Alas, it wasn’t to be. I didn’t get so much as a phone call to discuss my application leading me to assume it fell somewhere in the bottom 500 of all applicants. In many ways, this isn’t surprising. My history with canned hiring processes is dismal. I have been to several interviews over the course of my technological career and none of them were what you’d call spectacularly impressive. I don’t interview well because I don’t have prototypical engineering attributes. I didn’t have a Commodore-52 (yes, I know that’s not a real computer) when I was a kid, programming games as a teenager. I can’t readily write code on a whiteboard to determine the position of a chess piece. And yet, for 12 years, almost everyone I’ve worked with has said the code I write and the way I go about my work is of the highest quality. When interviewers call my references, references they often know personally (Dallas is a smaller tech community than you’d expect), they find out that I do things like create build servers and processes that cut 45 step compile and deploy scenarios into the click of a button. They find that I go out of my way to do things the right way instead of cutting corners. They find that I love to teach and spread information, instead of hoarding it as career protection. They find out that I implement and maintain wikis with organization knowledge that was once spread across multiple departments and people.
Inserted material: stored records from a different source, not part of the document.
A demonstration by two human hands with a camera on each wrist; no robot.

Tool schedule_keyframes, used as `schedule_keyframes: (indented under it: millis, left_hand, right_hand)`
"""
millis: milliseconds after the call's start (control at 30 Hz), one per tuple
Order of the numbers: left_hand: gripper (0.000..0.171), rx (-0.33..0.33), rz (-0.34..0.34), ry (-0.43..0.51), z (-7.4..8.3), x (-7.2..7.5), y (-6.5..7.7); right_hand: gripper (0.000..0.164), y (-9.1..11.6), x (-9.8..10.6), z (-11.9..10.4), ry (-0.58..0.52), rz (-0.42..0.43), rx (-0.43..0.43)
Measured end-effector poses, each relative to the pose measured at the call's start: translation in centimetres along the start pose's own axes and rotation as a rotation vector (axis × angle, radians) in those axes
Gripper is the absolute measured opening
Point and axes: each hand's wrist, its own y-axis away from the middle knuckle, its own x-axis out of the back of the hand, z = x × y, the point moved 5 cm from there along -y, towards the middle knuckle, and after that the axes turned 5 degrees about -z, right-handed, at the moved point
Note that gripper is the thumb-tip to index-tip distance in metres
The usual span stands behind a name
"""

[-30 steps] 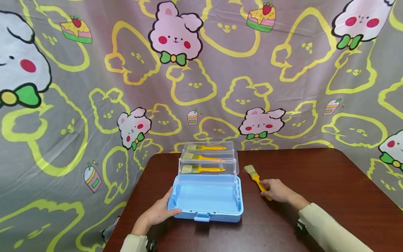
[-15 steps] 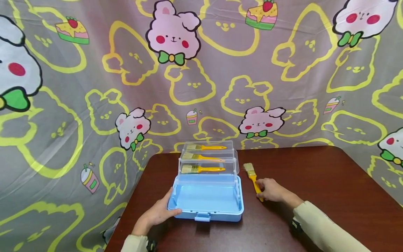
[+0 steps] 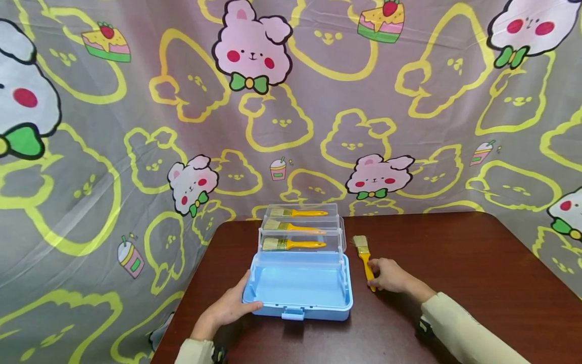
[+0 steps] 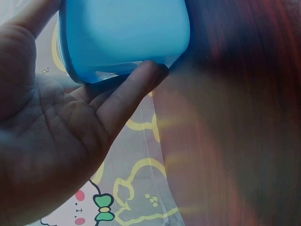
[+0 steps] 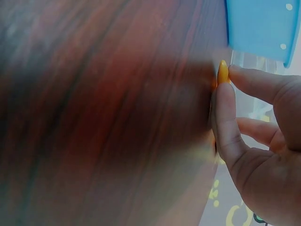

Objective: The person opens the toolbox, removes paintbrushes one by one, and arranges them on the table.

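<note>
A light blue storage box [image 3: 313, 314] stands open on the table, its clear trays [image 3: 333, 242] raised in tiers behind it. Three yellow-handled paintbrushes lie in those trays: a front one [image 3: 300, 244], a middle one [image 3: 297, 228] and a back one [image 3: 304, 213]. My left hand [image 3: 226, 306] grips the box's front left corner, thumb at the front rim and fingers along the side. To the right of the box, my right hand [image 3: 392, 275] pinches the handle of another paintbrush [image 3: 366, 259], bristles pointing away. In the right wrist view only the handle's end [image 5: 223, 70] shows between thumb and fingers.
The dark reddish-brown table [image 3: 454, 263] extends to the right of the hands. A grey curtain [image 3: 313, 101] with cartoon animals hangs behind it and at the sides. The box's latch [image 3: 292, 314] hangs at the front.
My right hand has shifted a little to the left with the paintbrush, whose handle has swung from slanting to more nearly straight. My left hand stays at the box corner.
</note>
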Motion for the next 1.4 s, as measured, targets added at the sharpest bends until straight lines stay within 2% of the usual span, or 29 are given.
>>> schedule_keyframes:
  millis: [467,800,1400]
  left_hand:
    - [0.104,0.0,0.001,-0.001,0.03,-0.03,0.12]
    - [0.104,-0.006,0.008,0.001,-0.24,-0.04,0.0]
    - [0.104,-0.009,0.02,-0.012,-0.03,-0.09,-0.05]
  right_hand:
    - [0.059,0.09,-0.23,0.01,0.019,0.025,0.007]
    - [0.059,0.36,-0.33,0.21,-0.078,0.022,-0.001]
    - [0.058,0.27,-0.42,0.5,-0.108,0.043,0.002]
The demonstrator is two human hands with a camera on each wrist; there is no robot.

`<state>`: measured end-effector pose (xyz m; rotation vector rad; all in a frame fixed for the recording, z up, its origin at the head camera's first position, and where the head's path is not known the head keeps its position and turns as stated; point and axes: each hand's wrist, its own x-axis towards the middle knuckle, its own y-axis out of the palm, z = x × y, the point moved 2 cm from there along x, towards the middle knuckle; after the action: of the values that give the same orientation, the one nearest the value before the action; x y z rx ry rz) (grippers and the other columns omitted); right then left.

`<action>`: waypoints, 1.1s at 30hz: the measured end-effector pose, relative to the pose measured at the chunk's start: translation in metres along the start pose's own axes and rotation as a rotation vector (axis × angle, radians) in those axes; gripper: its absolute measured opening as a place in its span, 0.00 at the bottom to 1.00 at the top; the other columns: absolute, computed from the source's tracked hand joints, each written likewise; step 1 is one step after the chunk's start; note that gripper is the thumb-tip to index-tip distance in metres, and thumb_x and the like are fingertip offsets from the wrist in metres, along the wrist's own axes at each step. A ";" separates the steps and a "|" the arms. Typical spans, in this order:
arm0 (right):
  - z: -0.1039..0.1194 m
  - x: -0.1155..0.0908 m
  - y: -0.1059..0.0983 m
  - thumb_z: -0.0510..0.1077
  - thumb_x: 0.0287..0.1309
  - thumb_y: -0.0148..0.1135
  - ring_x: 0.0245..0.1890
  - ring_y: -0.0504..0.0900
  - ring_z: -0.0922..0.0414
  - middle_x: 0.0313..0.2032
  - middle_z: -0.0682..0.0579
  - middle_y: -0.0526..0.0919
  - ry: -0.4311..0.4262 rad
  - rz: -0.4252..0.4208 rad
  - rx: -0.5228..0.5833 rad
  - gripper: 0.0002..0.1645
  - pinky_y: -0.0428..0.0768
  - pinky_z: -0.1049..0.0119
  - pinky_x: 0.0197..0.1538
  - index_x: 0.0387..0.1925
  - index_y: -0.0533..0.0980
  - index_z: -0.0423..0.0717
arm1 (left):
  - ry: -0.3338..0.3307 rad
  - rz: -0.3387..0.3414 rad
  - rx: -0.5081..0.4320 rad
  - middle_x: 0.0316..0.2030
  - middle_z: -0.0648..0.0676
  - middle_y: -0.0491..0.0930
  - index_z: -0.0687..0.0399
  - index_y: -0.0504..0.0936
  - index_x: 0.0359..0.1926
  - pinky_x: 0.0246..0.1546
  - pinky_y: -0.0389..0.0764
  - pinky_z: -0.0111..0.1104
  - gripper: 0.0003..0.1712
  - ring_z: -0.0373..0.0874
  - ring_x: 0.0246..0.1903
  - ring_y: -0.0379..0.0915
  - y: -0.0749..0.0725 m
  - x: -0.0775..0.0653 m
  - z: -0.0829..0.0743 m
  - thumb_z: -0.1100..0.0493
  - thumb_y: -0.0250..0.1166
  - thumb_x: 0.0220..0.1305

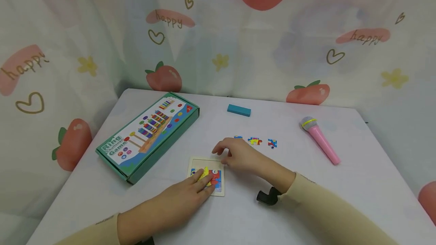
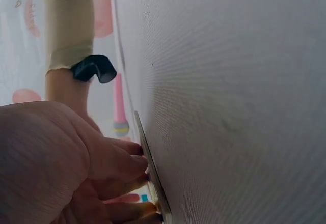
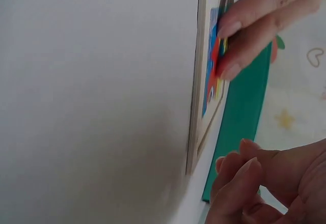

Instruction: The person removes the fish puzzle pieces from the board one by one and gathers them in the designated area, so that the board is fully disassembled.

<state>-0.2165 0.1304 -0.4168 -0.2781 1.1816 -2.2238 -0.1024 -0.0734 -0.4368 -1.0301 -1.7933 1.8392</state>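
Observation:
A small wooden jigsaw board [image 1: 206, 163] lies on the table, its lower part filled with colourful puzzle pieces [image 1: 215, 174] and its upper part bare wood. My left hand [image 1: 180, 199] rests on the board, with outstretched fingers [image 3: 234, 66] pressing the pieces in the right wrist view. Over the board's upper right corner hovers my right hand [image 1: 243, 157]. Its fingers [image 3: 232, 191] are loosely curled near the thumb in the right wrist view, and nothing shows between them. Beyond it lie a yellow and red puzzle piece [image 1: 254, 141], a blue one [image 1: 272, 143] and another partly hidden one [image 1: 238, 137].
Left of the board lies a green ring game box [image 1: 150, 135] at a slant. A blue block [image 1: 239, 110] sits toward the back, and a pink toy microphone [image 1: 321, 141] lies at the right. Printed curtains [image 1: 218, 37] stand behind the white table [image 1: 357, 184].

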 end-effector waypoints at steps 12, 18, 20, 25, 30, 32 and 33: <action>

None of these things ever come out in an interview, even in one as atypical as the Hungry Academy one. And so, another opportunity that seems like would be a good fit for everyone involved is lost. I’m not going to say I’m not upset (the original title to this essay was “Dr. Bitter Disappointment (How I Learned to Stop Worrying and Love the Fact that I wasn’t going to work for LivingSocial”). However, I understand why it was such a long shot for me to get into Hungry Academy. I know that hiring at a top company like LivingSocial is exceptionally difficult and that a bad hire can cost them dearly. Taking a chance is almost always frowned on in engineering hiring because a bad hire isn’t just a matter of poor output. It’s actually a net negative, a situation where another body actually makes you less efficient.

Still, it’s hard to swallow when it seemed like a situation tailor made for getting past the normal barriers to entry. As it is, I’m going to take a day or so to get that behind me and go on about finding a job. I’ve learned a ton of things, not just about programming and writing in the past 8 months but about myself as well. I’m looking forward to getting back to being a productive member of a team, doing those intangible things that help make me a great employee.